Presenting at the 5th Webinar Series hosted by the UNESCO-Unisa-iTLAB/NRF Africa Chair in Nanoscience and Nanotechnology, Prof Federico Rosei from the Énergie Matériaux Télécommunications Research Centre, Institut National de la Recherche Scientifique, in Varennes (QC), Canada, focused on "Multifunctional materials for emerging technologies".
Addressing the United Nations’ Sustainable Development Goals, Rosei holds that a significant challenge that needs urgent attention is that of energy. In his presentation, he mentioned some focal points that are of interest in addressing the energy crisis. Rosei remarked: "The world population, which was about eight billion at the end of 2022, remains one of the challenges that are not adequately addressed. In the past, the energy revolution was powered by fossil fuels and advanced technology." He added: "This was prompted by a rapid increase in population numbers. Energy waste is also a challenge as 1.5 to 2 billion people have no access to basic needs such as electricity, water, food, and sanitation."
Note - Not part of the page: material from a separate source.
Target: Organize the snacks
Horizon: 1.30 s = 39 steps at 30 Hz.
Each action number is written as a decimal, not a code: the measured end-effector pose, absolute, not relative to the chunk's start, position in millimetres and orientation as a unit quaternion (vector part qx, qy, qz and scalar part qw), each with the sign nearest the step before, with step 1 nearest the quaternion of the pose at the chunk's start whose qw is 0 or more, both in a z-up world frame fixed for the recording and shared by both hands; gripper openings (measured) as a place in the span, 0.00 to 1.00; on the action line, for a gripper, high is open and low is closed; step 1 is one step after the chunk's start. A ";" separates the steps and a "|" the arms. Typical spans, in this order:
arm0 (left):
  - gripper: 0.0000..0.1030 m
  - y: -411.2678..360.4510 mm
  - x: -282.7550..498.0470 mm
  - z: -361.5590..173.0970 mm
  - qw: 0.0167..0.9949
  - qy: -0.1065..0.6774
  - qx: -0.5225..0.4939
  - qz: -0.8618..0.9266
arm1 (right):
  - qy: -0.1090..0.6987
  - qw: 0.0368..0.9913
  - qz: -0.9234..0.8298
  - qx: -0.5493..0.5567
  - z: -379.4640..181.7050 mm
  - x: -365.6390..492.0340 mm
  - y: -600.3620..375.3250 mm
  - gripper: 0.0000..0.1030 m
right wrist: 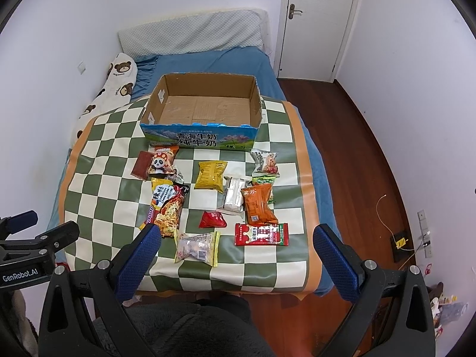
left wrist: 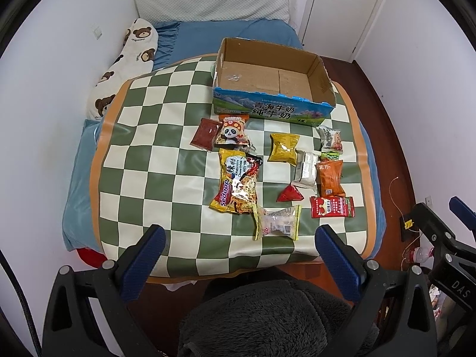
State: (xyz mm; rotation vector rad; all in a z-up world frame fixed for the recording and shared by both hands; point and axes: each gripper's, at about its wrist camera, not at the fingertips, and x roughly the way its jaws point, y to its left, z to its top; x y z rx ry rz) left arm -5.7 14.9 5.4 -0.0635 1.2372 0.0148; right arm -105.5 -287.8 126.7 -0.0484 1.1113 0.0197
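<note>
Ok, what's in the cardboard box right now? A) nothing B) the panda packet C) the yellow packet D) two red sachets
A: the cardboard box shows only its bare brown floor, and the snack packets all lie on the checkered mat in front of it, the yellow packet among them.

A cardboard box (right wrist: 202,110) with a blue picture on its front sits open and empty at the far end of the green and white checked mat (right wrist: 98,208). In front of it, snack packs lie flat: a panda pack (right wrist: 160,163), a yellow bag (right wrist: 210,175), and an orange pack (right wrist: 258,203). Nearer lie a long noodle pack (right wrist: 169,205), a small red pack (right wrist: 211,219) and a clear candy bag (right wrist: 197,248).
</note>
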 end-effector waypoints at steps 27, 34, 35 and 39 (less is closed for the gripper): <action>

UNESCO consists of a network of collaborating organisations that address societal challenges. It focuses on energy and building capacity in the renewable energy technologies area. Effective solutions are required to store energy that is available for future use. In materials for conversion, the focus is on solar energy. It is, therefore, important to transform energy from the sun. Rosei explained that third-generation solar technologies can be used for classical photovoltaics to convert radiation to electricity. Photoelectrochemical solar cells mimic the photosynthesis reaction plants. In this reaction, plants convert solar energy into chemical energy and use it to fuel their activities.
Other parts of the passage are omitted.